Real estate professionals, like Heather Teems, a realtor with 10 years of experience, are finding themselves doubling as a counselor for clients as the COVID-19 virus changes the business world.
“The last couple weeks have been lot of managing people’s expectations,” said Teems, a part of the leadership team at LEAGUE Real Estate. “There’s a lot of counseling and talking. Peoples’ real lives are being affected. I had to sort of shift to that mentality.
“Buyers that I thought would be on a contract soon, or list soon, I’ve had to talk through some major, important things affecting their life, their jobs,” Teems said.
The longer-term financial concerns are weighing down on her clients, Teems said, as much as the risk of getting sick or exposed to the virus.
Some of Teems’ clients previously looking to sell now don’t wish to invite people to open houses to limit spreading the virus.
A lot of cleaning and wiping with sanitizer is taking place at vacant houses that Teems currently has listed and is actively showing.
And she is also experimenting with a few digital tools, like Facetime or the video conferencing app Zoom, to continue providing services to her clients. LEAGUE is also offering virtual tours of homes.
Other organizations are having to readjust and adapt similarly. Agents at real estate company Compass’ Fort Worth office have started using a recently launched company-wide virtual platform to temporarily serve clients during the social distancing period.
“Because each community is different, the offerings in the Virtual Agent Services suite will vary slightly between markets,” Compass CEO Robert Reffkin said in an email to all agents. “But the philosophy remains the same: providing you with everything you need to operate 100% virtually during this extraordinary time. “
After issuing a declaration of local disaster due to the widespread illness from covid-19, Tarrant County officials enforced a stay-at-home order on March 24. The order considers real estate transactions and housing to be “essential businesses.”
Concerns over the pandemic have impacted a wide range of real estate-related transactions. For instance, Hillwood, developer of Fort Worth’s AllianceTexas development, canceled all realtor events and classes for the near future. The company is advising its agents to make online appointments and provide virtual tours of homes whenever possible.
“I just feel like things have just come to a halt as far as new clients, new buyers and people wanting to list their homes,” Teems said.
April is considered a busy time for home buying and selling. In a typical year, Teems would be actively working with six to 10 clients this time of year.
She currently has one, who is also uncertain of how things will end up.
According to a report by Real Estate Center at Texas A&M University, Texas existing-home sales increased 2.6 percent year over year in February, a record high. The growth was fueled by a strong labor market and historically low mortgage rates.
But eight months of continued growth came crashing down in March when the virus took a foothold in the country.
“The economic and public health response to the novel coronavirus will drastically affect housing market activity in coming months,” the center’s chief economist, James Gaines, said. “Social distancing and self-isolation will reduce the number of homes viewed and shown by real estate agents, keeping both buyers and sellers on the sidelines for some time.”
Staying on the sidelines during one of the strongest residential real estate markets in years was not what the industry expected.
“I don’t think anybody around the world predicted this to happen,” said Robert Gleason, CEO of Greater Fort Worth Association of Realtors.
Fort Worth home sales were up 0.4% to 856 homes in February 2020. The median price for homes also increased by 3.8%, year-over-year.
“Eventually once this situation comes back to normal, there’s going to be a lot of pent-up demand that is being shifted from these months to those later months,” Gleason said. “So, we may see a downturn over the next several months as the virus progresses and restrictions remain in place.”
Basic economic principals suggest the price of a commodity will rise when its demand increases.
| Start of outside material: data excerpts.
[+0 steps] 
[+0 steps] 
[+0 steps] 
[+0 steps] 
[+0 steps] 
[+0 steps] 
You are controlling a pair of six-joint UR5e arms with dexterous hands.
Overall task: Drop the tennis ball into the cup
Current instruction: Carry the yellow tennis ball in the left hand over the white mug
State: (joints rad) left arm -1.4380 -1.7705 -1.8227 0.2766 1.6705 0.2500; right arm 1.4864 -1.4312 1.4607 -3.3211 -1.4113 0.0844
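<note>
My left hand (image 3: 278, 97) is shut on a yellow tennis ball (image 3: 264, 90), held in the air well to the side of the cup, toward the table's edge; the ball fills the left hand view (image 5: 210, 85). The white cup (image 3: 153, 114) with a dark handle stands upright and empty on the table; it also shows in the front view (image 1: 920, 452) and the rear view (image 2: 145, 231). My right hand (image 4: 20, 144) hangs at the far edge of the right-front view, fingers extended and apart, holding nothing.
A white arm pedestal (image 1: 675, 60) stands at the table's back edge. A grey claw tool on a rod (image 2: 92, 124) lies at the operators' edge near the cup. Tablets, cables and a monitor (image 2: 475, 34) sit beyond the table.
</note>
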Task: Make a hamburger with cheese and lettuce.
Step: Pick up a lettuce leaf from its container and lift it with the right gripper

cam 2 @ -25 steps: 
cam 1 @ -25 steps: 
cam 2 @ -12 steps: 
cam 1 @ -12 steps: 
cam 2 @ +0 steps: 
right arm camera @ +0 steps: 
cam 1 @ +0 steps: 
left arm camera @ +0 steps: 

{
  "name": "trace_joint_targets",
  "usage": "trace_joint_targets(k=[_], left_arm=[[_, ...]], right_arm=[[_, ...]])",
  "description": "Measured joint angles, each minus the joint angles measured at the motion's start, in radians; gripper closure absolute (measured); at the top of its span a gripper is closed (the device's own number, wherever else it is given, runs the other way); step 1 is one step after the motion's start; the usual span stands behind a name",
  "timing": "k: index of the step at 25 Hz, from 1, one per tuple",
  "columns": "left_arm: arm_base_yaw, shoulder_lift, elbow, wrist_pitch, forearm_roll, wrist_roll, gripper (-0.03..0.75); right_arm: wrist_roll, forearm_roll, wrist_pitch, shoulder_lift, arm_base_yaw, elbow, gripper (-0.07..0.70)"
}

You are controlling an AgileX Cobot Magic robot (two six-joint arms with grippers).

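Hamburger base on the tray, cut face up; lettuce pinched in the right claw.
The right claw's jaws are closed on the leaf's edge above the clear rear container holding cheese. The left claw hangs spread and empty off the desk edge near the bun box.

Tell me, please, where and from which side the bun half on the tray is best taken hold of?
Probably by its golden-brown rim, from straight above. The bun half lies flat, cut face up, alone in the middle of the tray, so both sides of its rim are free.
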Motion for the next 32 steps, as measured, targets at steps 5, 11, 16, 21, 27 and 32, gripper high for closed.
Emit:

So, the already hard-to-find homes below $300,000 might become even rarer later in the year in the Fort Worth area, which is known for its affordability.
“Because that demand is out there, for sellers it would be an excellent time to put their home in the market,” Gleason said.
“But even before this situation, we had very low inventory,” he added. “Anything that can improve our inventory situation – put more homes on the market – is best for the buyers and help things level out.”
For now, Gleason is optimistic the local real estate market will ramp up to full speed once the pandemic subsides.
“This is still a very desirable place to live. People have to have shelter,” Gleason said. “We’ve had a very strong market here and I think that will continue as long as people continue wanting to move to this area.”